Every line of the material needs an exact copy, apart from the images.
- - - - -
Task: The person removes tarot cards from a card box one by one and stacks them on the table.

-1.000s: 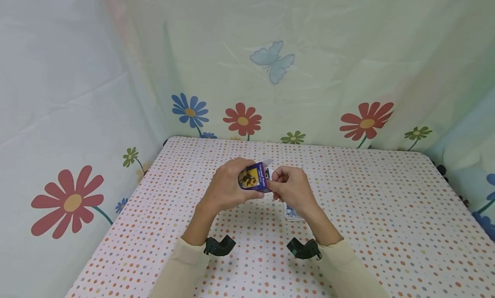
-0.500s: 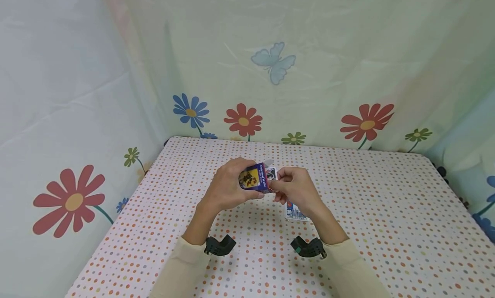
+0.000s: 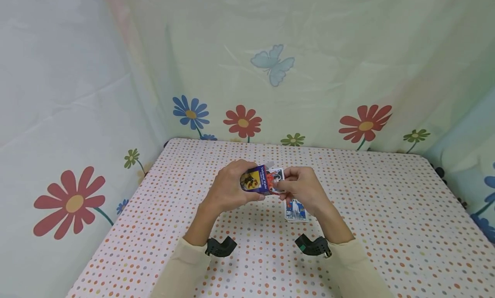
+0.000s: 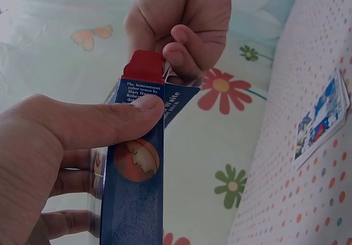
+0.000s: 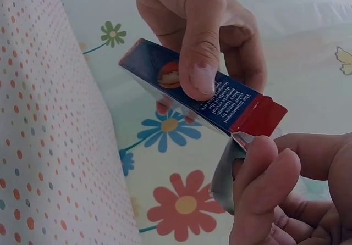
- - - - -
Output for this task -
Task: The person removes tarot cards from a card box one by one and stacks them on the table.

-1.000s: 
-0.500s: 
+0.000s: 
+0.000s: 
+0.000s: 

The output requires no additions.